The site is also working with NASA to flesh out the requirements for a UTM Service Supplier, or USS. This approach gives operators the ability to interface with a system that’s specific to their use case, such as delivery and disaster response. This model will plug into the NASA UTM system.
There are a variety of risks involved in BVLOS operations and colliding with other aircraft is one of them. The UTM system is designed to avoid such accidents and will help make it safer for operators to perform BVLOS missions—a vital capability no matter where or how far the aircraft is flying.

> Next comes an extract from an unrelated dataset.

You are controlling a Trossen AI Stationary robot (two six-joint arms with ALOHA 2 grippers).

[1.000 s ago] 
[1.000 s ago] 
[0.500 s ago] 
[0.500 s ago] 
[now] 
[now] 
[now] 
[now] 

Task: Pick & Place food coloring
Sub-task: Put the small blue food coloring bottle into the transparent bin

“So what do you do to allow permission to operate BVLOS? It gets down to what would mitigate risk so you can have safe operations,” Hendrix said. “And safe operations have to be equivalent to (the current safety levels of) manned flight.”
Getting to BVLOS
It could be several years before BVLOS drone flights become routine, but the test sites are doing their part to help move that along.
NASA’s UTM technology must complete all four phases of development before BVLOS can be fully enabled. Beyond that, the detect and avoid requirement won’t be put into place until 2020, Flom said, and that standard is necessary for manufacturers to build their equipment.
“It’s a catch 22,” Flom said. “We don’t necessarily have the technology all the way there and we don’t have the standards fully developed yet for companies to be able to develop their own technology.”
The test sites will continue to work with the FAA and other partners to advance the necessary technology, which will one day lead to a world where flying drones BVLOS for pipeline inspections, surveying of railroads and even delivery are the norm.